Task to complete:
Nothing but the lines from the top of the following entries through the line with "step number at" should be printed, exactly as they are.

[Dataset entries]
◇ ◇ ◇ ◇ ◇ ◇ ◇
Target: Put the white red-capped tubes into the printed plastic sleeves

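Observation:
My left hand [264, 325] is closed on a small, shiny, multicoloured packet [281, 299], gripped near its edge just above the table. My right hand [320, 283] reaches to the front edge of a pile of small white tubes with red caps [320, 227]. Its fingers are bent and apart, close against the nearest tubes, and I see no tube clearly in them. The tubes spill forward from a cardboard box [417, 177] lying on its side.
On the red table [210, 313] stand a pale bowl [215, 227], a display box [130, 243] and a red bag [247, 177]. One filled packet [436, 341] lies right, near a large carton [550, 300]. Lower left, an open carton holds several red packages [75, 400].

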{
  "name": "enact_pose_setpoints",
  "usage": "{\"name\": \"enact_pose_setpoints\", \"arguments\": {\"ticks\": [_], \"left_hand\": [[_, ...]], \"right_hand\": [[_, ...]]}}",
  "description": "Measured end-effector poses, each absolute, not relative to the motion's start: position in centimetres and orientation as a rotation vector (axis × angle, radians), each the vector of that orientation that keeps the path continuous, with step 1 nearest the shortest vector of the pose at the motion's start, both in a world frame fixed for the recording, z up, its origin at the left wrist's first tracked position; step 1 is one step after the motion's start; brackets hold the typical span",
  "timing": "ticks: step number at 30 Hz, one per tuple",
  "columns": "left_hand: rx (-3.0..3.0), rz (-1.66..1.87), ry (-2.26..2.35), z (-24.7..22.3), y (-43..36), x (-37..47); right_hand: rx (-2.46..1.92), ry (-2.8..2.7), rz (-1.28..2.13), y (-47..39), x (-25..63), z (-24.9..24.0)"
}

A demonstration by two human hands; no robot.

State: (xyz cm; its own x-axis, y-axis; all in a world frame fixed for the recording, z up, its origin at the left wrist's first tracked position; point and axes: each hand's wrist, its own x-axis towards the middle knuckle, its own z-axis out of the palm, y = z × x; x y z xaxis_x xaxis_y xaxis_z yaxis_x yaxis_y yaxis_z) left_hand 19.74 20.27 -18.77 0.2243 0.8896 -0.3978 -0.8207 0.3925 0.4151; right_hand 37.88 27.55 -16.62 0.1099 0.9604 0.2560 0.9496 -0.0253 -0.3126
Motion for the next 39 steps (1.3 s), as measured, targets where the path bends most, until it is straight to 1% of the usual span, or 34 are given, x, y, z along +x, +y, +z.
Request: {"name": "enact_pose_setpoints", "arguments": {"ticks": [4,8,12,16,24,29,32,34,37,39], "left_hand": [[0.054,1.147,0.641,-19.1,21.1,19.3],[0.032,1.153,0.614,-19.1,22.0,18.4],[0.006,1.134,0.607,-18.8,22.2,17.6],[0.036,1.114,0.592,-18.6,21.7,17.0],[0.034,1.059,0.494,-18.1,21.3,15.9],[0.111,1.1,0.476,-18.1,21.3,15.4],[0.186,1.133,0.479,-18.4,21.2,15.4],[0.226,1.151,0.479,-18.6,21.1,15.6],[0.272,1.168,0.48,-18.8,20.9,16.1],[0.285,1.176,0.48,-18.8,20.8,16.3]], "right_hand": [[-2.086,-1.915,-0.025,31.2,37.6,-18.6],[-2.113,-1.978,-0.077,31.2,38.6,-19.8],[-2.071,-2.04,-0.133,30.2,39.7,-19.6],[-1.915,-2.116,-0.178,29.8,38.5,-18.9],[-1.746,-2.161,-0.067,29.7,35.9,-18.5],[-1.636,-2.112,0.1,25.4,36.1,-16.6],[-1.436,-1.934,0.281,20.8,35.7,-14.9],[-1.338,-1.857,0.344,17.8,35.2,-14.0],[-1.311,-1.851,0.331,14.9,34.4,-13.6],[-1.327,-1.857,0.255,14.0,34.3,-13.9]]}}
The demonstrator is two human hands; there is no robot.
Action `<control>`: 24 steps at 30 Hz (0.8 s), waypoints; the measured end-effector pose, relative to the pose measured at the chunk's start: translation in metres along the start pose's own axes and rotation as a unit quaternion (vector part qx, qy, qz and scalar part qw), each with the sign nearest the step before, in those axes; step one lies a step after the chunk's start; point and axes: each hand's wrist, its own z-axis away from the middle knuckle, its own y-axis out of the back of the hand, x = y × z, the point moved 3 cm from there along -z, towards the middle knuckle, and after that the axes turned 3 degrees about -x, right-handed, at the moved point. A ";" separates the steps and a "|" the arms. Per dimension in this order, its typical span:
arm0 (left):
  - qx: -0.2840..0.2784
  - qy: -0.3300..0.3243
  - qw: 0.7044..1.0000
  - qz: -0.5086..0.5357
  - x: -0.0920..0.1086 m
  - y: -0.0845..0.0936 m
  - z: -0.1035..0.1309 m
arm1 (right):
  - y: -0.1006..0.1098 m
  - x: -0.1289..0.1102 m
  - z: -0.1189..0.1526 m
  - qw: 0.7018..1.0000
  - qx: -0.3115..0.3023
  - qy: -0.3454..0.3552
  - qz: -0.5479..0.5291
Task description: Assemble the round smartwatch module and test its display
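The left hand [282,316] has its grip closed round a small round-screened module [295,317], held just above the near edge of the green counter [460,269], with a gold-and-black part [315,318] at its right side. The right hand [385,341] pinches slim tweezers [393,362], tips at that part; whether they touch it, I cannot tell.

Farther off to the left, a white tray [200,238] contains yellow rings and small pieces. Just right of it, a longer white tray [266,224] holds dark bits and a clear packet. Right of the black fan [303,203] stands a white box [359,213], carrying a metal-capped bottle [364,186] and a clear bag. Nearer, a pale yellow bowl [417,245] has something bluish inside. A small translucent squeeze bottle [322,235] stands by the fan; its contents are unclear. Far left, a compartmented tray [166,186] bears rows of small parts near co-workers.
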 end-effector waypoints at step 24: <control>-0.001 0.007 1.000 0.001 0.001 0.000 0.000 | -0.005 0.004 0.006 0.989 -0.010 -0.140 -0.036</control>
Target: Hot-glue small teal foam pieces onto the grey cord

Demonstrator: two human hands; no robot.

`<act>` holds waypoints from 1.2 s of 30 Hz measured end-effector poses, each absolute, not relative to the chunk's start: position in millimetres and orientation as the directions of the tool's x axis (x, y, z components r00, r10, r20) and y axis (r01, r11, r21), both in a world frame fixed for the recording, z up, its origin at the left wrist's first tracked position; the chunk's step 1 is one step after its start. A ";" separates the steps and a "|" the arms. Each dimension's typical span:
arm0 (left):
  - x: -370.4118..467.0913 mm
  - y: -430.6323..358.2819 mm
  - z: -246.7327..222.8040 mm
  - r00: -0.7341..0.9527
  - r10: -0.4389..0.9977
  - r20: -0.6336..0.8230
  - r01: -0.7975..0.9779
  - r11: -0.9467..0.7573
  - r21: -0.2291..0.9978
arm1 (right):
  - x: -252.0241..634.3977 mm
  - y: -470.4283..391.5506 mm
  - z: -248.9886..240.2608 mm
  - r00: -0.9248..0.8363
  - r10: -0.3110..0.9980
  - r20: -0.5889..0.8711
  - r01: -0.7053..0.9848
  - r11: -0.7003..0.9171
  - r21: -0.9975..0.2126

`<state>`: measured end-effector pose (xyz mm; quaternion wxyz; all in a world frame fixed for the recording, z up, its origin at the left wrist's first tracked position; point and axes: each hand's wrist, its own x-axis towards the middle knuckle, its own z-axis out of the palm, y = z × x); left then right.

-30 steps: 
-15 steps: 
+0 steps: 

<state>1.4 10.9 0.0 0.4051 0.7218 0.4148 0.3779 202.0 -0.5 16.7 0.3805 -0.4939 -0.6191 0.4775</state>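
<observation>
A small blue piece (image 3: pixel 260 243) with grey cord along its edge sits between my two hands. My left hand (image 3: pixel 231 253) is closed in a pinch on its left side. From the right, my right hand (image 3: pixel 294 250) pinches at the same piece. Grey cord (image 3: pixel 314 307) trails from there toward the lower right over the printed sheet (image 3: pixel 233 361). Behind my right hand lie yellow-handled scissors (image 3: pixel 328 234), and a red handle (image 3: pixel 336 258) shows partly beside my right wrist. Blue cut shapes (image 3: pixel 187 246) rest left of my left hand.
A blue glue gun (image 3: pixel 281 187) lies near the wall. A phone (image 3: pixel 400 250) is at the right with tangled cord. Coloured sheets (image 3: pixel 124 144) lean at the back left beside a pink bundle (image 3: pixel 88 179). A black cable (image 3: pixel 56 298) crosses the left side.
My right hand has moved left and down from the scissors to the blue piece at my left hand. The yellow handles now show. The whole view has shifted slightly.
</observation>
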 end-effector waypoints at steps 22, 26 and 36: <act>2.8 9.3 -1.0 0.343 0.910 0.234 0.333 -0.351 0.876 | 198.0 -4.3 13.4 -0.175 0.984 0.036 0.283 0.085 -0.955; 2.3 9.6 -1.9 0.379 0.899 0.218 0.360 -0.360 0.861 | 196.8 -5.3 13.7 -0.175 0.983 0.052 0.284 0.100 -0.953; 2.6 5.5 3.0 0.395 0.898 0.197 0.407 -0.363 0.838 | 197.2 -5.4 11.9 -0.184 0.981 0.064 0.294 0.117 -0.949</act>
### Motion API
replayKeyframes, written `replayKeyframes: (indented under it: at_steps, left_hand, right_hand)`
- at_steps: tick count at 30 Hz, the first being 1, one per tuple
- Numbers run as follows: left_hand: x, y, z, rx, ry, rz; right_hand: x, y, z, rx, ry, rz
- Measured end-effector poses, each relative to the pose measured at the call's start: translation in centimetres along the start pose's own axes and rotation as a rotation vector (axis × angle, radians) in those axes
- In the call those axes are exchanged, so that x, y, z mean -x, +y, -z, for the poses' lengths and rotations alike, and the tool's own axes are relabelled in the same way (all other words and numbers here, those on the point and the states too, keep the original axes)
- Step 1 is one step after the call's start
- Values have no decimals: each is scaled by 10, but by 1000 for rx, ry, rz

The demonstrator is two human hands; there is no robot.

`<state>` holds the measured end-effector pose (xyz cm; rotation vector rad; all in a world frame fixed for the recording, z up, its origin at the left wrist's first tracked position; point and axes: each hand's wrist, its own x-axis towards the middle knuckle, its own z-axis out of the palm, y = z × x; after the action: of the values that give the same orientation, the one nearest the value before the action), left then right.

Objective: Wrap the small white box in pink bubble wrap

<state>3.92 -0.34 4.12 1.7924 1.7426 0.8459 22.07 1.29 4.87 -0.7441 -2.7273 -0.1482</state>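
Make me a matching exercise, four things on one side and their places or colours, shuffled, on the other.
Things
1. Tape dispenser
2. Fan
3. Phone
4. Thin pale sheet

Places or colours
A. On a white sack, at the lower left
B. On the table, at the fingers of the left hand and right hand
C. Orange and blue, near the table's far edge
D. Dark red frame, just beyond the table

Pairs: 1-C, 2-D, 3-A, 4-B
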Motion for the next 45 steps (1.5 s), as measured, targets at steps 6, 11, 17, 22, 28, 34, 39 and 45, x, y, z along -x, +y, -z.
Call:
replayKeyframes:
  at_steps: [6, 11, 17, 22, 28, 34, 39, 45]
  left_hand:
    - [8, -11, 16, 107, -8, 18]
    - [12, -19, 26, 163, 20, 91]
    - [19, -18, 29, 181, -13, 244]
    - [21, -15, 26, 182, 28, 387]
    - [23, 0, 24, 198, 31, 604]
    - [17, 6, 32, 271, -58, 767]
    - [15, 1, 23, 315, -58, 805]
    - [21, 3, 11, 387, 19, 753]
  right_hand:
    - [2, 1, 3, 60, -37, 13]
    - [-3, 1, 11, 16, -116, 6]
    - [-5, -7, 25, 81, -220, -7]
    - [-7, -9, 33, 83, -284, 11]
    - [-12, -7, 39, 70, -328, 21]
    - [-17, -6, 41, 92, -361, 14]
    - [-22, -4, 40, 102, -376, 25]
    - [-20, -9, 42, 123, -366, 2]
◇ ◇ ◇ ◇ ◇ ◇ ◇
Finished exercise:
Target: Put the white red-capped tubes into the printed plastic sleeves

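Observation:
My left hand [264, 325] is closed on a small, shiny, multicoloured packet [281, 299], gripped near its edge just above the table. My right hand [320, 283] reaches to the front edge of a pile of small white tubes with red caps [320, 227]. Its fingers are bent and apart, close against the nearest tubes, and I see no tube clearly in them. The tubes spill forward from a cardboard box [417, 177] lying on its side.
On the red table [210, 313] stand a pale bowl [215, 227], a display box [130, 243] and a red bag [247, 177]. One filled packet [436, 341] lies right, near a large carton [550, 300]. Lower left, an open carton holds several red packages [75, 400].
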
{
  "name": "enact_pose_setpoints",
  "usage": "{\"name\": \"enact_pose_setpoints\", \"arguments\": {\"ticks\": [_], \"left_hand\": [[_, ...]], \"right_hand\": [[_, ...]]}}",
  "description": "Measured end-effector poses, each absolute, not relative to the motion's start: position in centimetres and orientation as a rotation vector (axis × angle, radians), each the vector of that orientation that keeps the path continuous, with step 1 nearest the shortest vector of the pose at the motion's start, both in a world frame fixed for the recording, z up, its origin at the left wrist's first tracked position; step 1 is one step after the motion's start; brackets hold the typical span",
  "timing": "ticks: step number at 30 Hz, one per tuple",

Whatever the exercise asked has now been answered.